The nurses and orderlies came running. It was probably only seconds since the fight started, but it seemed like hours. They swarmed into the room, yelling, demanding answers as if I had any. They stabilized Rudy with a neck brace and four of them gingerly lifted him onto a gurney to wheel him down to emergency. I was helped up and back into bed, but then a hospital cop came in and stood there with one hand on his sidearm as a frightened intern tried to make sense of my story. Then the doctors came with harsher questions. Then more cops showed up.

I had no answers that made any sense and it was abundantly clear that no one believed a word I said. The cops wanted to put me in four-point restraints. I told them to contact someone at my office. They produced a set of handcuffs and decided that, at the very least, I should be cuffed to the bed rails. I made it clear that I would shove those cuffs up someone’s ass so far they’d chip molars on the way out. Two of the cops drew Tasers and it took the direct intervention of the hospital administrator to keep my room from turning into an MMA pay-per-view brawl.

Then Sam Imura arrived.

He is the sniper on Echo Team and one of my most reliable operators. Cool, calm, intelligent, and authoritative. He flashed impressive credentials that identified him as a special agent of the National Security Agency. He isn’t, but the DMS doesn’t have badges. We’re allowed to borrow what we need.

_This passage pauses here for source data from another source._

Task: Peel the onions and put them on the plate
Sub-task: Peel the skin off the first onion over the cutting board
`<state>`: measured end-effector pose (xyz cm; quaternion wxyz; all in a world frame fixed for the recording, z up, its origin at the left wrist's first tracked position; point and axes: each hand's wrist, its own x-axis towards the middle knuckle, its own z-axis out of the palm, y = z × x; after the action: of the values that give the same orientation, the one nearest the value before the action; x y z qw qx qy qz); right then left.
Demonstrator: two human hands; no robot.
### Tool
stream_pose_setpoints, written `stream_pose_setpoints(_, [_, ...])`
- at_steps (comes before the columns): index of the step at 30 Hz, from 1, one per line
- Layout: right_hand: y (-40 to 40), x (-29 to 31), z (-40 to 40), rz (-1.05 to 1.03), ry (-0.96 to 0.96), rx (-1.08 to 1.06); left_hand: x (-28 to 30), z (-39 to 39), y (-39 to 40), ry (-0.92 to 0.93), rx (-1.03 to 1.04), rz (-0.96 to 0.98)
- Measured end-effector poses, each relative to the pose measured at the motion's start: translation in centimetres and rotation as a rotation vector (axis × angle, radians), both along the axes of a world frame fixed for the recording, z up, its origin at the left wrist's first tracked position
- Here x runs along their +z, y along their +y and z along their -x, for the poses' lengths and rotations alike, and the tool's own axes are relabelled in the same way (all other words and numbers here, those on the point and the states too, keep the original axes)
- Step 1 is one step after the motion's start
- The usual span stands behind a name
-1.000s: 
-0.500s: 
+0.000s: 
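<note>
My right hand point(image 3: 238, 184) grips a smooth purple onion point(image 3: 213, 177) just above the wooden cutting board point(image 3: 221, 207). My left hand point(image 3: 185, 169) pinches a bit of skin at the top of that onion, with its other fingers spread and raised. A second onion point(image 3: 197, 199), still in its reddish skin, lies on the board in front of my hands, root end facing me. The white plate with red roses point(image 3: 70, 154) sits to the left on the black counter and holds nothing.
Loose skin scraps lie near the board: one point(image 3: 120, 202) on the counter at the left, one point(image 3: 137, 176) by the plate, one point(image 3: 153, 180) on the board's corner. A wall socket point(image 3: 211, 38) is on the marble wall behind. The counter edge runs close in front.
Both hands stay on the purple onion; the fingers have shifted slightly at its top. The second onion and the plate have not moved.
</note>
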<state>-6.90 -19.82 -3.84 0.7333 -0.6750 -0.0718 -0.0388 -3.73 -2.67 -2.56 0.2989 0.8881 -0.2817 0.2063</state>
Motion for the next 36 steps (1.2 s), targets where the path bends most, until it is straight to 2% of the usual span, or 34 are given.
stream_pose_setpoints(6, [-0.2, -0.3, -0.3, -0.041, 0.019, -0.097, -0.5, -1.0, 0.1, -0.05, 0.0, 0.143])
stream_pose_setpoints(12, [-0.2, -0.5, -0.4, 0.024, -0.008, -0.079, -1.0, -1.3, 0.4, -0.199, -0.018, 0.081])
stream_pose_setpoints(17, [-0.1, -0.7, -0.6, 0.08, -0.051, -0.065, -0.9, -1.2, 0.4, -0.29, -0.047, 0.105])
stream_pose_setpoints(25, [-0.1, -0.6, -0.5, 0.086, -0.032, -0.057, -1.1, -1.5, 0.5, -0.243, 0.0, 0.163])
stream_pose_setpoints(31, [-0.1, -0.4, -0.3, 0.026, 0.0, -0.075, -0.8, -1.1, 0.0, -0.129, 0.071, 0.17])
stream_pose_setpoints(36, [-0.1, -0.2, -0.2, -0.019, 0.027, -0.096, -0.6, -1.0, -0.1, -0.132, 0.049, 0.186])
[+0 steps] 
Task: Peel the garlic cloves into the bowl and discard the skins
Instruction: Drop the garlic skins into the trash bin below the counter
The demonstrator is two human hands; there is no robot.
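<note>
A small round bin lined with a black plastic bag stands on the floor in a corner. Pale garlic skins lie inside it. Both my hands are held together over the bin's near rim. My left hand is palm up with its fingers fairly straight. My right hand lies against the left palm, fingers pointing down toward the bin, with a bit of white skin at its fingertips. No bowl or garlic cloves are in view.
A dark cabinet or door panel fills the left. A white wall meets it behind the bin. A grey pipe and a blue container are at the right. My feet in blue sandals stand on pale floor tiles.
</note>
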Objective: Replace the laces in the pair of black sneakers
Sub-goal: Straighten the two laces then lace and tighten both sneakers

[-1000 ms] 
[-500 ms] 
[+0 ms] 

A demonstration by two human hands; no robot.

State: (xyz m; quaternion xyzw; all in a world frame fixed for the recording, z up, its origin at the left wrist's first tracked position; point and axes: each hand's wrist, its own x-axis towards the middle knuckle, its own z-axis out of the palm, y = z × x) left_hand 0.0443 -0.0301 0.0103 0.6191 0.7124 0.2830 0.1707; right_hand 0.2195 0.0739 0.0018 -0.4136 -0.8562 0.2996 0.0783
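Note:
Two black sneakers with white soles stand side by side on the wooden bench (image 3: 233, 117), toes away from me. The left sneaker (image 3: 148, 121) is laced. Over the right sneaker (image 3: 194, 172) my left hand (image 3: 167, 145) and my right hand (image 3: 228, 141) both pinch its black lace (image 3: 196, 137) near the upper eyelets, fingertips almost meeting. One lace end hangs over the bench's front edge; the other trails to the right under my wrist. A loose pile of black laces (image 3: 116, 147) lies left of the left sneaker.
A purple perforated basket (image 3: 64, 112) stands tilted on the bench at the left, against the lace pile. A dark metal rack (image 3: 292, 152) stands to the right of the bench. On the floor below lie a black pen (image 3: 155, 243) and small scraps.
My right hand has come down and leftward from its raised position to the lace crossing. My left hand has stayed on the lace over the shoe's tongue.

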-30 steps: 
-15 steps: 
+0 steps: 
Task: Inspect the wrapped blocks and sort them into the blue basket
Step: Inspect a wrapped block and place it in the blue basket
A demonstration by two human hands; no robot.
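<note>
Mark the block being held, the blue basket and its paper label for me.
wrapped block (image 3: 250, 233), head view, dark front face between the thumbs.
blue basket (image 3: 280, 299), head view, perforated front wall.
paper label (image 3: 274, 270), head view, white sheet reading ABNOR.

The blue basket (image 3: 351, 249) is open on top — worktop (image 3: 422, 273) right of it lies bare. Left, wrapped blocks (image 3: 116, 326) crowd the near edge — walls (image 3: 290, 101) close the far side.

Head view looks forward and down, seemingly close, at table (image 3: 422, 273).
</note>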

Sam is a hard guy to stare down. He looks every bit like one of his Samurai ancestors — and that’s no joke, the Imuras were Samurai going back nine hundred years. He had that flat stare that lets you know nothing about him except that he was in charge. Sam also brought two junior DMS security people with him and positioned them outside my door. Another two were sent down to the emergency room to keep an eye on Rudy.

When we were finally alone, Sam turned to me and his poker face dropped like a brick. “What,” he said, “in the hell happened?”

I told him.

He called it in to Mr. Church, explained it, then handed the phone to me. I went through it again. Church said next to nothing and I couldn’t tell whether he believed me or not. Rudy is, after all, Church’s son-in-law and the father of the big man’s only grandson. So, there’s that.

“Keep me posted,” said Church, and disconnected the call. I stared numbly at the phone, then handed it to Sam.

“That was helpful,” I said.

Sam pulled a chair close to the bed and sat there while we picked through it moment by moment. Even after careful, considered analysis it made no frigging sense. Then he left for almost an hour. When he came back he resumed his seat. His poker face was back in place.